The fracture of the supporting maxillary or mandibular bone is called the closed fractures or crushing injuries. The supporting bone fractures are usually associated with luxation injuries to the teeth. They typically occur when external force exerted directly on the face in case of blunt trauma on the face or slapping. Radiographically, there will be complete displacement of the tooth with marked fracture lines in the alveolar bone. The compromised periodontal conditions in diabetic patients, individuals with the habit of smoking or smokeless tobacco weaken the defensive strength of the teeth and supporting structures rendering more prone to facial injuries. Thus in people with compromised periodontal conditions, teeth fractures may occur even with a low degree of violence conditions. In the forensic practice view, the systematic health of the individuals needs to be an option before reaching the diagnosis of the violence conditions.[10]

Deterrence and Patient Education

Education of the patients and parents is crucial for preventing the tooth fractures. Parents and school teachers need training regarding the common etiological factors responsible for fractures of primary teeth.[2]

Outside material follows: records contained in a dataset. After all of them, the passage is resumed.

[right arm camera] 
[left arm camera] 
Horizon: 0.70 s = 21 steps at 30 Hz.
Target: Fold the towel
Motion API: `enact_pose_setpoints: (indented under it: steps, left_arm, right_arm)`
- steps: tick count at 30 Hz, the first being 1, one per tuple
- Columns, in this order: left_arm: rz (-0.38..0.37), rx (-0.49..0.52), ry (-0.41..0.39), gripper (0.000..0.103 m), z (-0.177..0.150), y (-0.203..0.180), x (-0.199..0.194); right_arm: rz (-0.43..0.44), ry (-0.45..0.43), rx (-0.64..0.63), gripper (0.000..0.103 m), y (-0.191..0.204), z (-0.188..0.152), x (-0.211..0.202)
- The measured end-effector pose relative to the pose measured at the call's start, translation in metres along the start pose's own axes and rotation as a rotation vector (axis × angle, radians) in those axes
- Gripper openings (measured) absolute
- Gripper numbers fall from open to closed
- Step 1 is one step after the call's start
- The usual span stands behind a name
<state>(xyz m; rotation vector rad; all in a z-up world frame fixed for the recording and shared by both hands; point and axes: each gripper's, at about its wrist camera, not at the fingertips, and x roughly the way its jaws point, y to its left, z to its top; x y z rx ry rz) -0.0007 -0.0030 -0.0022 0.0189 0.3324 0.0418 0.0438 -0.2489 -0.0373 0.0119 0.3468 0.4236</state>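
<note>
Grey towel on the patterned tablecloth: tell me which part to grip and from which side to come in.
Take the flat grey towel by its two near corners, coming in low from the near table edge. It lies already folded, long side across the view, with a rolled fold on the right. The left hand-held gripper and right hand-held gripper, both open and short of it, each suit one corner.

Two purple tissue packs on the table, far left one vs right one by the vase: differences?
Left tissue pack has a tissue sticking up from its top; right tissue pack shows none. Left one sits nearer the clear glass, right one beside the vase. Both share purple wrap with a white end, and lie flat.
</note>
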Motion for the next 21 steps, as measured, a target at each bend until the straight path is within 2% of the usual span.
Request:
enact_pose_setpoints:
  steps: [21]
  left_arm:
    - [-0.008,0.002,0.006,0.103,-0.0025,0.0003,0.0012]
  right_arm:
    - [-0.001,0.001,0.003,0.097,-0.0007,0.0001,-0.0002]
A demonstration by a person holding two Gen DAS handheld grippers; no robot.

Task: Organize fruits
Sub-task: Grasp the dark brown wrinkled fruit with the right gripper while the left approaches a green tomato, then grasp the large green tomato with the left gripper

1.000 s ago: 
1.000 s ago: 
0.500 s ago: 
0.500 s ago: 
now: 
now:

Enhancing Healthcare Team Outcomes

The health care team need adequate knowledge and experience to treat dental injuries. The management of tooth fractures requires knowledge regarding the normal anatomy of the tooth structure, aesthetic considerations, and economic factors of the patient as well. The inputs from dental professionals are quite crucial in finalizing the diagnosis of physical and domestic violence cases for forensic practitioners. Similarly, coordination is necessary between the conservative, prosthodontics, and pedodontics practitioners needed for the successful management of tooth fractures.